Elektronlar bir terminalden ayrılıp diğerine girdiğinde, bu terminallerin elektronları dışarı atması veya alması gereken aciliyeti azaltır. Göreceli olarak, esasen dayanılmaz bir kuvveti oluşturmak için şaşırtıcı bir küçük artı veya elektron kıtlığı aldığına dikkat edin. Bir iletkendeki elektronların kütlesi sıkıştırılamaz olarak görülemez, ancak çok yakındır. Çok kaba göreceli olarak, tipik bir malzemenin bir yüzme havuzunun elektronu değerinde olması durumunda, ciddi bir kıtlık ve aşırı kalabalıklaşma arasındaki fark bir düşüşten daha az olacaktır.


0

Hayal et:

Elektrik için boru kendini iyileştirir. Duvar kalınlığı, en yakın diğer iletkene olan mesafedir. Havayı tel gibi sert bir boru duvarından geçirmeyi düşünmek biraz garip gelebilir, ancak fiziğin bu bölümünü görmezden gelirseniz, analoji işe yarıyor.

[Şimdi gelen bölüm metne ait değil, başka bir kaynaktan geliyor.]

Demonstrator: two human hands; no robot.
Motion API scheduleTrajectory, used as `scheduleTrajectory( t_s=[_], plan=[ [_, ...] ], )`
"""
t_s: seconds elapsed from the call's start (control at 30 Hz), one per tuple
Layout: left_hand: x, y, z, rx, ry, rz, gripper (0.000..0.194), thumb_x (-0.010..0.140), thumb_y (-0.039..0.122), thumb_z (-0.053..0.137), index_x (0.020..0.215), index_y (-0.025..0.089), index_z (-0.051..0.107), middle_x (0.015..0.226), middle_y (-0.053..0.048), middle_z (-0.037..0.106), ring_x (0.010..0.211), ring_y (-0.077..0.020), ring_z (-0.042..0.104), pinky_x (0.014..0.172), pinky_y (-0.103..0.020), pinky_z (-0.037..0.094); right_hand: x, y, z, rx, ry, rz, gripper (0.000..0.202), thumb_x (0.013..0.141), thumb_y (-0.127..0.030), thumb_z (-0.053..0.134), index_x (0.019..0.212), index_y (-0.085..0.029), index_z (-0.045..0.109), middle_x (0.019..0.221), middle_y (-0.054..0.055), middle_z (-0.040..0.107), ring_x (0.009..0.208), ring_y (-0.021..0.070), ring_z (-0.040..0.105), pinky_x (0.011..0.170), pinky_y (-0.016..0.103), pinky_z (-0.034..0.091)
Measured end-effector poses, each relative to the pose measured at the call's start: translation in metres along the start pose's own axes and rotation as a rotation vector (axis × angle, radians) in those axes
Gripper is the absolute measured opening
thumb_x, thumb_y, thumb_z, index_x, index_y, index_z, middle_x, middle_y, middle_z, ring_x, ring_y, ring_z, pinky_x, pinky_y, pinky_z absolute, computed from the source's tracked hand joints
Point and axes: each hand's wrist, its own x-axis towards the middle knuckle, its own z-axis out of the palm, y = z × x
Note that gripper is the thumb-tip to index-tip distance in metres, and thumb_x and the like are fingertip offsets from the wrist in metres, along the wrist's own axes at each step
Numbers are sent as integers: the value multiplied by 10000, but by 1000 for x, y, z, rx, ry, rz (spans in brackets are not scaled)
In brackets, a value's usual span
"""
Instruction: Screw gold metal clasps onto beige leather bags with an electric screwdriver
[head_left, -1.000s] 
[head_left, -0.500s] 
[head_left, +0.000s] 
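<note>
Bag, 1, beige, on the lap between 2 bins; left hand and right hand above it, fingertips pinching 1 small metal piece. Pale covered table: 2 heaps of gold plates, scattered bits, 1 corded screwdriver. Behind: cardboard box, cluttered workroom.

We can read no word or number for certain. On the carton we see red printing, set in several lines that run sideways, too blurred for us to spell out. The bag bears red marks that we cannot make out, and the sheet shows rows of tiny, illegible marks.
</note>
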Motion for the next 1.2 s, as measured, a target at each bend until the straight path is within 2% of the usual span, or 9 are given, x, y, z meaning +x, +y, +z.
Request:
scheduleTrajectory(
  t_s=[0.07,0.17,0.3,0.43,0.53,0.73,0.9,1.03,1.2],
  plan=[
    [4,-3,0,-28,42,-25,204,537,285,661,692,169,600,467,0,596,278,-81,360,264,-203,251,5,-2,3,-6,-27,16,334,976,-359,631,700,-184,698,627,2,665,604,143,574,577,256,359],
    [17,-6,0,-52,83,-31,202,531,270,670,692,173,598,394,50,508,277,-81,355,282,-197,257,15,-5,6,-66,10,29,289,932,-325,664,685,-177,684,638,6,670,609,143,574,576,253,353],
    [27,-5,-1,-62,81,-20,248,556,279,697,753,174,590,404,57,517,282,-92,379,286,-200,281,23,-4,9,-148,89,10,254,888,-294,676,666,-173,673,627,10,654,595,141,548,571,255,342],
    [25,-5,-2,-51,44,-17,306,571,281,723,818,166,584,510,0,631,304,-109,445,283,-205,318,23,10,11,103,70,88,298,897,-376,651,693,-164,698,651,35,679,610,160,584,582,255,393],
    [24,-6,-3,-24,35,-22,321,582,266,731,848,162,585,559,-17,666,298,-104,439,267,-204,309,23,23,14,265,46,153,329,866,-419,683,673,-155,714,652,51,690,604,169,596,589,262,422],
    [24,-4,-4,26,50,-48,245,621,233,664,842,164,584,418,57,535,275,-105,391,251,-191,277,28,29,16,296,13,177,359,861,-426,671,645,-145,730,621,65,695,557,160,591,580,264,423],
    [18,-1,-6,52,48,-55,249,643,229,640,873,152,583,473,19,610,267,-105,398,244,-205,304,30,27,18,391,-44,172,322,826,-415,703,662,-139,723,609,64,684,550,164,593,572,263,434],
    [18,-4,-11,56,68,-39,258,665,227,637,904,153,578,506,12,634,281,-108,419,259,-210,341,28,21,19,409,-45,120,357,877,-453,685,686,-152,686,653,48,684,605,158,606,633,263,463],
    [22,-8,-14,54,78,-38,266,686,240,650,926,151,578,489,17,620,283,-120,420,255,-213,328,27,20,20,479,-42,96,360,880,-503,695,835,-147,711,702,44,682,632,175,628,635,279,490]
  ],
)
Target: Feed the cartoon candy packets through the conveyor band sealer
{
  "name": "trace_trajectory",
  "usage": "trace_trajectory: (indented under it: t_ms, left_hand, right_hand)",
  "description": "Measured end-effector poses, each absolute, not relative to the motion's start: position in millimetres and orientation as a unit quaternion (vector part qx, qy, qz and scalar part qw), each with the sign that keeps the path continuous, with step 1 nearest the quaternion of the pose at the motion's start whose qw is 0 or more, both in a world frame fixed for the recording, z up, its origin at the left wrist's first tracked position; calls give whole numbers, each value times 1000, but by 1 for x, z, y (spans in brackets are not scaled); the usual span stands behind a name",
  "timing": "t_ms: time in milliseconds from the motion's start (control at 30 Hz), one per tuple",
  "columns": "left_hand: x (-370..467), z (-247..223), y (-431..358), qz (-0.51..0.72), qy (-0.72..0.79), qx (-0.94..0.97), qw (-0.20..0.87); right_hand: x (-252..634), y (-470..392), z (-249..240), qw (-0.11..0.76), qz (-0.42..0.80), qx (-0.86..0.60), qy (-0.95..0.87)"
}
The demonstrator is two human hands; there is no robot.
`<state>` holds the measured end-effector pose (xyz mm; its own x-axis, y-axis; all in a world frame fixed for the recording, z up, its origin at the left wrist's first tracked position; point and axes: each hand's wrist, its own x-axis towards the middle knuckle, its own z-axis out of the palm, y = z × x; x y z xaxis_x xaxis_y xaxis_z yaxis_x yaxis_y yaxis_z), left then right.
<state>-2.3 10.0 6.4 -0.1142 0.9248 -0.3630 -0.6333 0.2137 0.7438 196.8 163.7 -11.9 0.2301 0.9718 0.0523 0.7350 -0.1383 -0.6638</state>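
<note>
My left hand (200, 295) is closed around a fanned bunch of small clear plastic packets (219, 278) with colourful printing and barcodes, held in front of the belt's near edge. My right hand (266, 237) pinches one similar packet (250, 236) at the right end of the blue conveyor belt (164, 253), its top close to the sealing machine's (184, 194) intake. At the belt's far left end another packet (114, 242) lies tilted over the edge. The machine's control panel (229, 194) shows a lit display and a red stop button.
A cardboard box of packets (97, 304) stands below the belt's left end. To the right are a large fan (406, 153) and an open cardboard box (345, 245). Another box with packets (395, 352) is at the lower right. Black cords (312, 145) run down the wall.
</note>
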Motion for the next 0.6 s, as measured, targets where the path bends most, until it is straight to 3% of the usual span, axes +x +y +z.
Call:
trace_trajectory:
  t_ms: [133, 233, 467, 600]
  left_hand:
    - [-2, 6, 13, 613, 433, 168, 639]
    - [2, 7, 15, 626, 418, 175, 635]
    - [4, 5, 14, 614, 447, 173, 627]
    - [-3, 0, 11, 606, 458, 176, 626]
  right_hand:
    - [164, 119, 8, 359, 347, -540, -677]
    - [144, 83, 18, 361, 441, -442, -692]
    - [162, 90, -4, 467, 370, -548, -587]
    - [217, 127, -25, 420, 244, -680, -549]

Eğer "duvar" basıncı tutamayacak kadar ince ise, ark olarak adlandırdığımız yumruklar. Bu, 12V ile güçlendirildiğinde dahili olarak yaylanan 5V yonga gibi çok küçük ölçeklerde de çalışır.

Sitemizi kullandığınızda şunları okuyup anladığınızı kabul etmiş olursunuz: Çerez Politikası ve Gizlilik Politikası.
Licensed under cc by-sa 3.0 with attribution required.